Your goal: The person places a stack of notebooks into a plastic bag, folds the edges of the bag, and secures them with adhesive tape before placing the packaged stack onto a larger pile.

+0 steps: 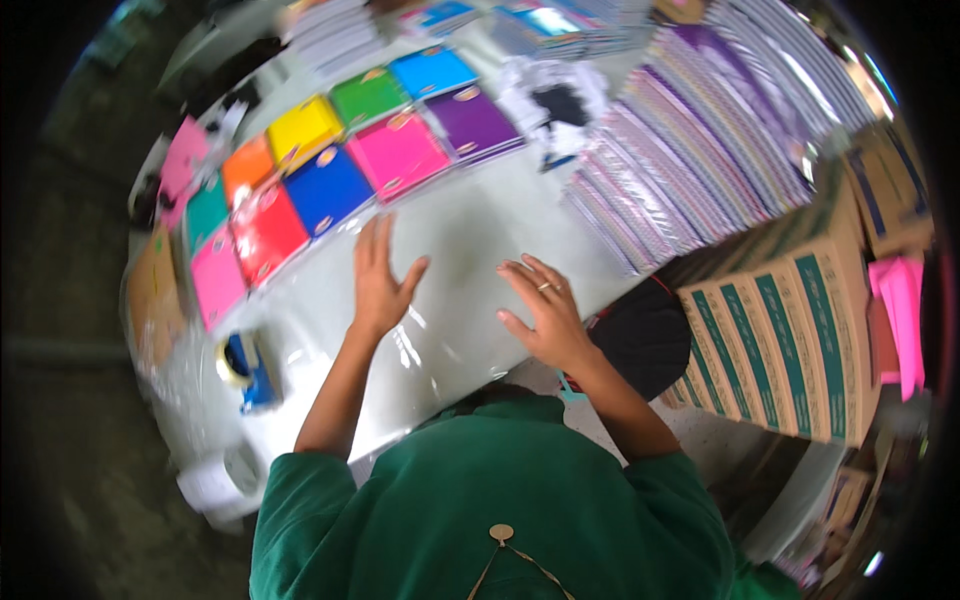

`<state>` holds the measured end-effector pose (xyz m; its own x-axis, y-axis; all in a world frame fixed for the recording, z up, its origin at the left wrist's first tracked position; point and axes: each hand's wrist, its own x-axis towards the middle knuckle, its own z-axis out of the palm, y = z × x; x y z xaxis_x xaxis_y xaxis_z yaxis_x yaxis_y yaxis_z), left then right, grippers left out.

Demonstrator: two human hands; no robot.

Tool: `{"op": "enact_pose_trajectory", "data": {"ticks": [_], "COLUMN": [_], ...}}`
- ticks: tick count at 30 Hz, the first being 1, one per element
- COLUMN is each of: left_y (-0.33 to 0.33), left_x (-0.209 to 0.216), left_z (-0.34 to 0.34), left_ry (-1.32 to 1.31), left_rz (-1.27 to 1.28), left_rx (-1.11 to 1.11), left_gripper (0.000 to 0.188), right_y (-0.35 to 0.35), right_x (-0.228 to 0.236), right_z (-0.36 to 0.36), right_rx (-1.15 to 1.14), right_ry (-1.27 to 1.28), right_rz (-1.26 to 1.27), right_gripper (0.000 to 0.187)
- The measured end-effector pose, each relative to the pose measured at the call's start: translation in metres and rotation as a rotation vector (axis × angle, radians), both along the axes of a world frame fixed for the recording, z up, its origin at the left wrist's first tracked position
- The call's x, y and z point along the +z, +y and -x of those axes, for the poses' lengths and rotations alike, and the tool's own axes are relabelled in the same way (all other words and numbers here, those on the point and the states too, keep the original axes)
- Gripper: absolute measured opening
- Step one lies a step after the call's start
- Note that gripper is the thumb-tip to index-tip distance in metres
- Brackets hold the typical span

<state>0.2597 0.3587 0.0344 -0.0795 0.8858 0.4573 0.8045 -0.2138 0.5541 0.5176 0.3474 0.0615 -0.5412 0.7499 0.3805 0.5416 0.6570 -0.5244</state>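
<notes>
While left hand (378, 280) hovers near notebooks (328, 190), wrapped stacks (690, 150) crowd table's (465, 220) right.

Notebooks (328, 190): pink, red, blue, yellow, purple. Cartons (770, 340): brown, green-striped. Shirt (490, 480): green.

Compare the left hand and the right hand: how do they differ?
The right hand wears a ring; the left hand shows none. The left hand is close to the blue notebook; the right hand is farther from it. Both are open and empty over the white table.

open tabletop (462, 290) midway, notebooks (400, 155) beyond, stacks (690, 140) right
</notes>
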Motion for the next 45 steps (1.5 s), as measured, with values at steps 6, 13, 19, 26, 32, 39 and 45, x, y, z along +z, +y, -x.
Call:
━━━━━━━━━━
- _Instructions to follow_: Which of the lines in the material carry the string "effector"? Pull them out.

- _Solution to this task_:
`<state>` holds the measured end-effector pose (xyz m; its own x-axis, y-axis; all in a world frame fixed for the recording, z up, its origin at the left wrist's first tracked position; point and axes: each hand's wrist, its own x-axis towards the middle knuckle, its own z-axis out of the palm, y = z × x; x y z xaxis_x xaxis_y xaxis_z yaxis_x yaxis_y yaxis_z), left then right, grippers left out.
- The measured end-effector pose, each relative to the pose measured at the call's start: translation in metres and rotation as a rotation vector (axis × angle, radians), both along the axes of a world frame fixed for the recording, z up, its origin at the left wrist's first tracked position

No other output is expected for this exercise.